YOUR GOAL: Print out every line of the listing below without alteration.

PROVIDED DATA:
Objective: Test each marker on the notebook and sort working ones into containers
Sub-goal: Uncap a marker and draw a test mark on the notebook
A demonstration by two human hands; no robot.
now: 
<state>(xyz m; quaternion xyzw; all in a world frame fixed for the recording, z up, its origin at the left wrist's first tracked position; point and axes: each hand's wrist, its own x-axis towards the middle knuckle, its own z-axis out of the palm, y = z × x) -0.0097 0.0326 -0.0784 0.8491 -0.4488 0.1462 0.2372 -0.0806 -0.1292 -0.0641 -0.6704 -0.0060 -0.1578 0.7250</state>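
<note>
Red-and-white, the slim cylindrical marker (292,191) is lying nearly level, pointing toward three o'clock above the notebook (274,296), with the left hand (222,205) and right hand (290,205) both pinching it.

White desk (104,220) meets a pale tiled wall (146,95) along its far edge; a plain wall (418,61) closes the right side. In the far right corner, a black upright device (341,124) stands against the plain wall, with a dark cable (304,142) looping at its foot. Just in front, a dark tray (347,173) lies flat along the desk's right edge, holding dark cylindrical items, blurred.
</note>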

RESPONSE TO THIS TASK:
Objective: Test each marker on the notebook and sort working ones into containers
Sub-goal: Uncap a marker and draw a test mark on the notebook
A demonstration by two human hands; no robot.
now: 
<state>(xyz m; quaternion xyzw; all in a world frame fixed for the recording, z up, its origin at the left wrist's first tracked position; point and axes: each hand's wrist, its own x-axis towards the middle knuckle, its own z-axis out of the palm, y = z × x) -0.0097 0.0326 -0.0784 0.8491 -0.4488 0.1462 0.2372 -0.0806 -0.1292 -0.0641 -0.6704 -0.0060 -0.1578 0.7250</state>
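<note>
Red-and-white, the slim cylindrical marker (292,191) is lying nearly level, pointing toward three o'clock above the notebook (274,296), with the left hand (222,205) and right hand (290,205) both pinching it.

White desk (104,220) meets a pale tiled wall (146,95) along its far edge; a plain wall (418,61) closes the right side. In the far right corner, a black upright device (341,124) stands against the plain wall, with a dark cable (304,142) looping at its foot. Just in front, a dark tray (347,173) lies flat along the desk's right edge, holding dark cylindrical items, blurred.
</note>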

That concludes the answer.